That’s an estimate. I figure I’ve walked along the Echo River on average twice a week for at least twenty-five years—about the time I decided I needed to incorporate intentional exercise into my life. That estimate takes into account bad weather and, recently, winters away. When I’m home and it’s nice, I walk almost every day, and almost always the same route. Out the driveway, turn left, and walk along the river for a mile and a half, to the first corner, and back. I used to go the other direction, which is in some ways a nicer walk, until neighbours started warning me about bears on that route.
For the last few weeks I’ve been walking with an app on my iPhone that tells me I’ve been lying to myself all these years and instead of a three-mile walk, it’s not quite two and a half.
The day I acquired Pacer, I smugly set off on my usual walk, certain I would hit the preset goal of 10,000 steps easily. Ha. More like 6,000. Which makes me “active” according to Pacer, but not “very active,” which I hit around 9,000. So, not only have I been deceiving myself about distance, I’ve been deceiving myself about my fitness level as well.
But the app just measures steps, so I could probably make it three miles and closer to 10,000 steps by shortening my stride.
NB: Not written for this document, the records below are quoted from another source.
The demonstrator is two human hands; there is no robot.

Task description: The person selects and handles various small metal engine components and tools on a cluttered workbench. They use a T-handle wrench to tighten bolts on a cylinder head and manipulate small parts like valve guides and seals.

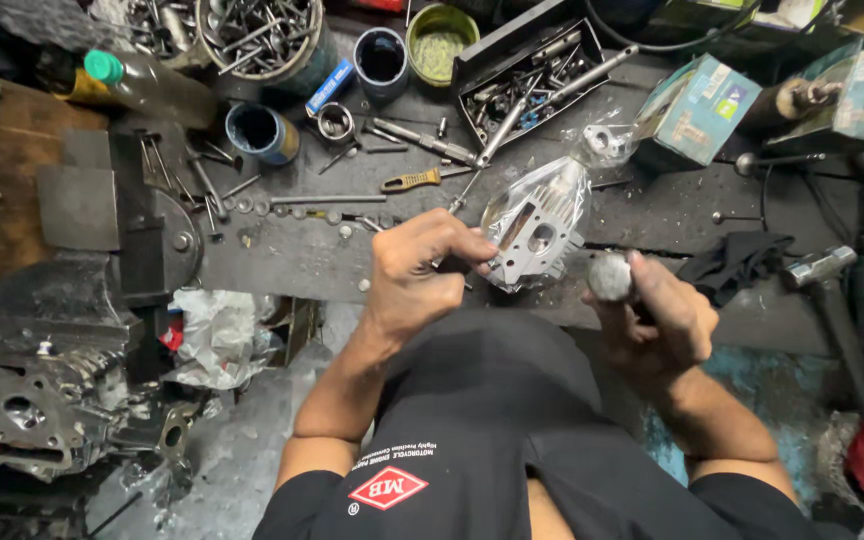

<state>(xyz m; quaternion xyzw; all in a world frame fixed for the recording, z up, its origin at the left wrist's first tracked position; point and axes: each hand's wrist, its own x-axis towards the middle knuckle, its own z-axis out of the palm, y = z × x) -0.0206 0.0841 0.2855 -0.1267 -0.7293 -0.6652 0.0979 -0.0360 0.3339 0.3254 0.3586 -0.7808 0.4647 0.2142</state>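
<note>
While your left hand (414,272) pinches with closed fingers the one grey cast-metal engine part in a clear plastic bag (537,228) above the dark tabletop (292,255), your right hand (657,315) grips one round silver metal cylinder (610,277); two teal cardboard boxes (697,108) stand behind.

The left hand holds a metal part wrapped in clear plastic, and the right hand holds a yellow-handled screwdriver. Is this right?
Not quite. The head view shows the right hand holding a grey metal cylinder, not the screwdriver, which lies on the bench. The left hand does hold the plastic-wrapped metal part.
</note>
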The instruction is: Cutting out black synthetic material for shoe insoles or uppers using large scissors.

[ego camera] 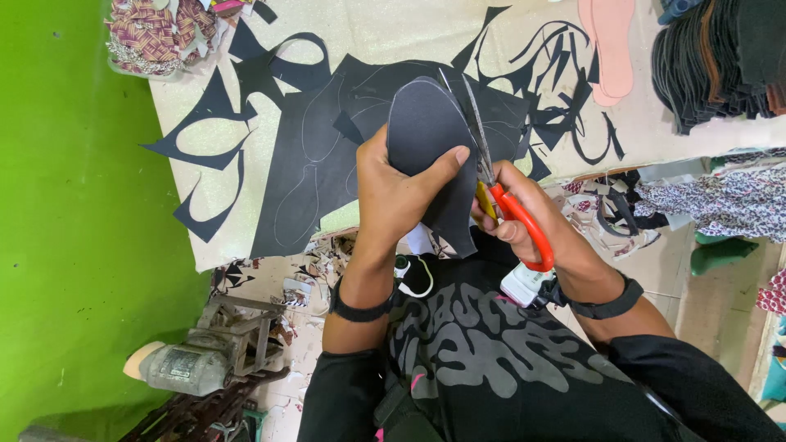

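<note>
- The left hand [391,190] is closed in a pinch on a dark grey cut piece [426,143], thumb laid across its front face and the fingers hidden behind it.
- That cut piece has a rounded top and a narrower lower end; it is held upright above the person's lap, in front of the table edge.
- The right hand [524,214] is wrapped through the orange handles of a pair of scissors [491,176], fingers curled shut around them.
- The scissor blades point up and away from the person, running along the right edge of the cut piece and touching it; the blades stand slightly parted.
- Both wrists carry black bands, and the sleeves are black.
- Behind the hands, a large black sheet [315,164] with thin traced outlines lies on the pale table [393,33].
- Curved black offcuts [565,74] are scattered over the table around the sheet.
- A pink sole shape [610,45] lies at the far right of the table, just beside a stack of dark cut pieces [712,57].
</note>
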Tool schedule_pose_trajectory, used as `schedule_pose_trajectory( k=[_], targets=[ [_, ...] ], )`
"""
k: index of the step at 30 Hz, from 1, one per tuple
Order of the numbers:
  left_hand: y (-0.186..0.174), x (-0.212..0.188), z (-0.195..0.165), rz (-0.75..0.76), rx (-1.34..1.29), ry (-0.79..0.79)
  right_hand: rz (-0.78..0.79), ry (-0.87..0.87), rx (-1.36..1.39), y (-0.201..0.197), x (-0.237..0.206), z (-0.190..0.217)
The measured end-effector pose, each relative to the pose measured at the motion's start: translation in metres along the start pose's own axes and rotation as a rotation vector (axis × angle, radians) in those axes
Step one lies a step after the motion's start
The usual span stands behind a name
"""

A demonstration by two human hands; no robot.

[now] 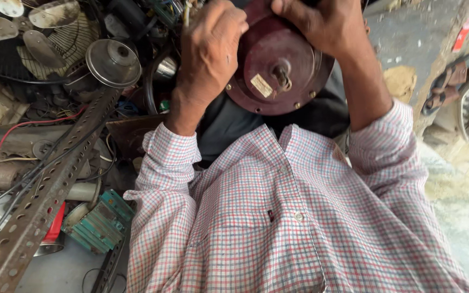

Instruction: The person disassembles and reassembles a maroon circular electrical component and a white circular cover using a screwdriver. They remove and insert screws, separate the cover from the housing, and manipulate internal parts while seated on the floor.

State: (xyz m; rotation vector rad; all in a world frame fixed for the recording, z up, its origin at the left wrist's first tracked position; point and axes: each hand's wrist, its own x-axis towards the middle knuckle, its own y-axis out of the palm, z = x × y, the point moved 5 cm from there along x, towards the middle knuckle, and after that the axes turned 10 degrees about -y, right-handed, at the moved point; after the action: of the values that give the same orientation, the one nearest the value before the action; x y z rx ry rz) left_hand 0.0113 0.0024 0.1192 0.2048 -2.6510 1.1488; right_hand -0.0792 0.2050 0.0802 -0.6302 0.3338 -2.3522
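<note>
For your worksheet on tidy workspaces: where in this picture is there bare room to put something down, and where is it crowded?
Bare: the grey concrete floor right of the maroon motor housing, and the pale patch beside the perforated angle bar. Crowded: the fan parts and wires upper left.

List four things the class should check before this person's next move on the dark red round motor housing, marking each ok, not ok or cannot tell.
1. Left hand grips the dark red motor housing at its left edge: ok.
2. Right hand holds the housing's upper right rim: ok.
3. Centre shaft is uncovered and in sight: ok.
4. Housing rests steadily on the lap: cannot tell, since its lower edge only meets dark cloth.
5. Space beside the left hand is free of clutter: not ok; fan parts, wires and a perforated metal angle bar crowd close.
</note>
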Motion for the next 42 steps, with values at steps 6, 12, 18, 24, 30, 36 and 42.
schedule_pose_trajectory(
  k=[6, 12, 18, 24, 30, 36, 42],
  targets=[
    [-0.007, 0.001, 0.001, 0.036, -0.083, 0.041, -0.085, 0.108, 0.111, 0.004, -0.001, 0.014],
    [-0.012, 0.002, -0.006, 0.025, -0.017, 0.032, -0.079, 0.059, 0.078, 0.004, 0.011, 0.019],
    [-0.02, 0.003, -0.005, 0.021, -0.029, -0.057, -0.09, 0.013, 0.047, 0.007, 0.01, 0.016],
    [-0.022, 0.0, -0.003, 0.02, -0.054, -0.019, -0.083, -0.01, 0.192, 0.013, 0.008, 0.015],
    [-0.015, -0.003, 0.013, 0.074, -0.123, -0.09, -0.078, 0.018, 0.126, 0.015, 0.006, 0.02],
    [-0.019, -0.007, 0.007, 0.002, -0.153, 0.057, -0.065, 0.092, 0.094, 0.017, 0.001, 0.01],
    [-0.022, -0.007, 0.003, 0.036, -0.075, 0.004, -0.067, 0.022, 0.105, 0.018, -0.003, 0.011]
  ],
)
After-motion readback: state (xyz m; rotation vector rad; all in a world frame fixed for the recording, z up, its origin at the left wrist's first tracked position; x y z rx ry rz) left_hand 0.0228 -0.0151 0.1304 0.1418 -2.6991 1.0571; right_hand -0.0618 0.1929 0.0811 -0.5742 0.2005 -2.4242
Pacer and I agree about time. I do the walk in 50-55 minutes, and that’s been true for years. I watch that time closely. If I manage it in 50 minutes or less, I feel fit and young. If I take longer than 55 minutes, I worry that I’m getting old and frail, and I step it up the next time. The app agrees: 50-55 minutes. So far, not frail. And not old, either, I guess, since it has assigned me a name: PacerGirl1945. Okay, the 1945 sort of hints at “old”.
Even after 2,500 jaunts, this walk never bores me. At times, I’ve amused myself by plugging in. I listened to a Harry Potter audio book over many walks, years ago. I’ve gone on binges where I listen to podcasts, mostly Ideas from CBC radio. For a month or so, I listened to Garrison Keillor every day. Rarely, I’ve listened to music. But mostly, I’ve just taken the hour—well, 50 minutes or so—to look at the river and engage myself in solitary conversation. There’s never much traffic—often none at all—so there’s not much fuel for neighbourhood gossip about the crazy lady who walks along the river and talks to herself. Sometimes I stop and talk to neighbours if they’re in their yards, which of course throws my time-keeping off. Or did in the old, check-your-watch days. Pacer only counts the time when I’m actually moving.
I was thinking today, as I walked and Pacer counted, about how the river has changed. Fifty years ago it was lined with elms. By the time we arrived here, forty-three years ago, the elms were dead or dying. For a long time, their skeletons remained, but there is no sign of them now. New trees have grown up, of course–some, like this one just across the road from our house, perched precariously along the river’s edge. (It’s a maple. We’re still in the process of leafing out here in northern Ontario.)
The past twenty years saw a gradual, steady drop in water levels around the Great Lakes, and that’s affected the Echo River. Docks were left high and dry, and where my walk used to offer uninterrupted views of the water, the view is now obstructed by thickets of tag alders that have grown up along much of the shore. When they’re fully leafed out, you can’t tell there’s a river behind them.
These last two years, after heavy snows and cold winters, water levels suddenly and dramatically went up, and the thickets are now drowning.
Last year they seemed healthy enough even with their wet feet, but this year they’re budding out slowly and erratically. If water levels stay up, they may eventually disappear, but in the meantime I suspect I’ll be looking at the river through dead branches. Still, it’s good to see it returning to what seems to me it’s “proper” size.
Even the route of the walk has changed somewhat, another result of changing river levels.
About 15 years ago, a whole section of our road collapsed into the river. Literally. In a matter of moments, it just caved in. This is a cul-de-sac with no alternate route in or out, and within hours, the township had built a detour through a neighbour’s field. Within a few weeks, the road had been relocated a bit farther from the river and the bank reinforced with rock. To me, it seems counter-intuitive, but apparently the collapse was another result of low water levels. The engineers who studied the problem pointed out that nobody would approve the construction of a road this close to the river now. They compared the consistency of the clay beneath the roadbed to toothpaste and explained that the river played a role in holding the gooey mess in place by providing back-pressure on the bank. Less river, less back-pressure. Watch out, they said. So far, so good since the only place for the road to move away from the water along our stretch would be into our front yard.
I think we have to conclude that our house is on toothpaste, too. Something I’d rather not think about. What’s that song? Something about a firm foundation? It’s stood for almost a century, so I guess I won’t worry.